REQUIRED ACTION
Give the listing back in full, exactly as written, with the pictures removed.

DATA SECTION
○ ○ ○ ○ ○ ○ ○
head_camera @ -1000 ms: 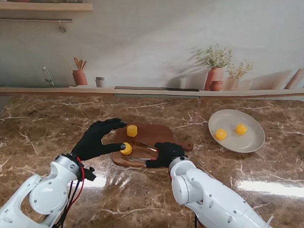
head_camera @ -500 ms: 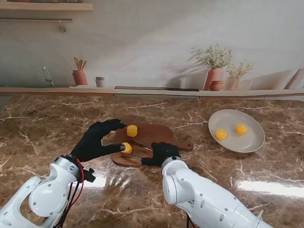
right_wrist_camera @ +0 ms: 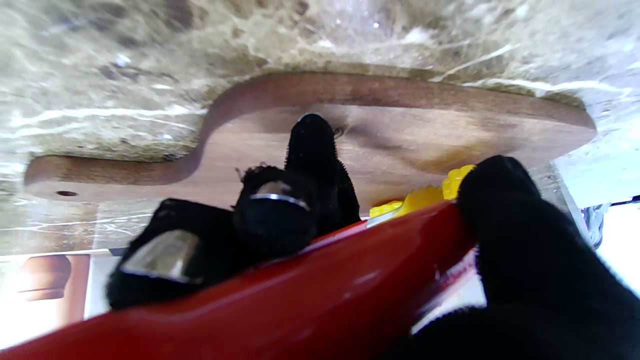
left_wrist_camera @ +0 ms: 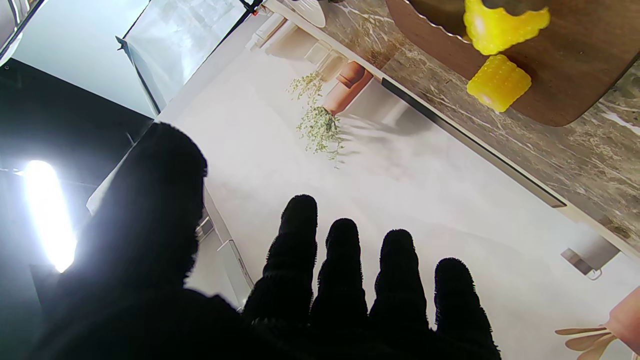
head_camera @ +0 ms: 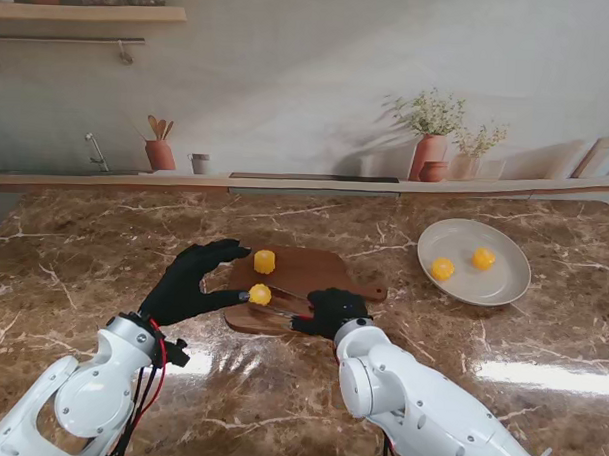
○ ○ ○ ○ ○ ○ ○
RESULT FOR THIS TASK
head_camera @ -1000 ms: 
head_camera @ -500 ms: 
right_wrist_camera @ +0 ms: 
left_wrist_camera @ +0 ms: 
head_camera @ +0 ms: 

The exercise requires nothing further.